While Fox News cheered on the Indiana "religious freedom" bill as a way to protect Christians, they sure don't feel the same way about a Wisconsin ordinance, pushed by the evil Freedom From Religion Foundation, which protects atheists. On this morning's Fox & Friends, we learned that this action is anti-Christian because Christians have a right to discriminate against atheists!


Paragon of tolerant Christianity, Tucker Carlson reported that Madison, Wisconsin is now including atheists as a protected class. Jesus BFF, Anna Kooiman set the propaganda message in asking Fox's favorite race baiting, GOP activist, and former DOJ attorney J Christian Adams "where does this hostility come from." Adams informed us that the measure was driven by the Freedom From Religion Foundation which is one of Fox's favorite targets for its patented war on atheists and atheism. In Fox's Christian crusade, Adams described the group as "a bunch of angry atheists." (As opposed to the perennially pissed off Christians who host Fox News shows?)


Adams whined about how the FRFF "hectors governments to pass anti-Christian anti-Christian, anti-religious ordinances." (As opposed to anti-gay ordinances such as the one, promoted by Fox, in Houston?) Despite the fact that Madison's measure was passed unanimously, the banner proclaimed that it is a "Controversial Change." He continued to whine about the FRFF's evil ways and how they are "full of hostility towards people of faith." Tucker Carlson joined the attack: "It's never about tolerating their views, it's attacking other people's views." (Oh, the irony! This is being said on Fox News which does this ALL THE TIME!)

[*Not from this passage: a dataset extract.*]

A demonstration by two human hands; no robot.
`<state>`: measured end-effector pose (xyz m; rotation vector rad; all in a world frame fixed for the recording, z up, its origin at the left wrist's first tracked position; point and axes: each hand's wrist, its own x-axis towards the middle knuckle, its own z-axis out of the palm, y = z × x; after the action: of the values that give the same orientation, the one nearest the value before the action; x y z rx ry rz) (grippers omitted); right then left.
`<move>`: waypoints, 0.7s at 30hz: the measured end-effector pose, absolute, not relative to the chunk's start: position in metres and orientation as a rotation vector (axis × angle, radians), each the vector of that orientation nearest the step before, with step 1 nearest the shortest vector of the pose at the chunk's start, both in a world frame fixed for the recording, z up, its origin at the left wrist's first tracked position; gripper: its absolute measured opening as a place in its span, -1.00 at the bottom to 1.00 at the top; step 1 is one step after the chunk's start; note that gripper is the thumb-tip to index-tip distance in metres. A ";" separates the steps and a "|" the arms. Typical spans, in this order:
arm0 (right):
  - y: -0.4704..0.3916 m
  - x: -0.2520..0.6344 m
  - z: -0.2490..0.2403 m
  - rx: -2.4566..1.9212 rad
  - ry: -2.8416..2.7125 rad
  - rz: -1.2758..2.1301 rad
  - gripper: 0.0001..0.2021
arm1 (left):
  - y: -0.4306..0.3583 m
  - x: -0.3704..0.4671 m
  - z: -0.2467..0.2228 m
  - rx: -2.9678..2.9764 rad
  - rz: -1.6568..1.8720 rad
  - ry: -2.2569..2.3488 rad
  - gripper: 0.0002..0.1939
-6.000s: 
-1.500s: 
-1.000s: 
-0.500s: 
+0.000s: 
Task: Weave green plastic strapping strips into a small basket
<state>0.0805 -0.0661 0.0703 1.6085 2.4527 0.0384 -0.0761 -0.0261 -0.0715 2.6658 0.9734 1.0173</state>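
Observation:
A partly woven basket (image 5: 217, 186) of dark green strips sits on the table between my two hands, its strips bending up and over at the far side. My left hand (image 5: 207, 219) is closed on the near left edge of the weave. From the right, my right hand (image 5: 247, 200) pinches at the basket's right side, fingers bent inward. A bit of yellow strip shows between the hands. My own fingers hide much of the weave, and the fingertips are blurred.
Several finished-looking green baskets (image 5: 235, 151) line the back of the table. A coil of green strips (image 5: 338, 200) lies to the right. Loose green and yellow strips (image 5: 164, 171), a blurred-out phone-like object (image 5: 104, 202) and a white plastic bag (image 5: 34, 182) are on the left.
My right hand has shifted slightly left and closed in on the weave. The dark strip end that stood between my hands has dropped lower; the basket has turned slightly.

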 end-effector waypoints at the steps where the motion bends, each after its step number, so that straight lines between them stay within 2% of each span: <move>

Cuing the requisite Christian death threats directed towards enemies of the Fox state, Carlson read a statement from one of the city council members. In suggesting an insidious conspiracy against Christians, Carlson said that while her comment seems fair, "that's not exactly their aim, is it."


Adams blithered about how this ordinance will spawn a "body of "bureaucrats" who will be "tasked" to harass "people of faith" who have good reason to not hire atheists because the New Testament says to "avoid them." He used the hypothetical example of an airline that wants to hire pilots who believe in hell (WTF) and opined that this shows why religion is "important to so many people." He claimed that telling people that they can't hire those who are religiously simpatico "intrudes on their free exercise of faith." (So who cares about Title VII of the Civil Rights Law which states that it is "unlawful" to discriminate on the basis of faith.)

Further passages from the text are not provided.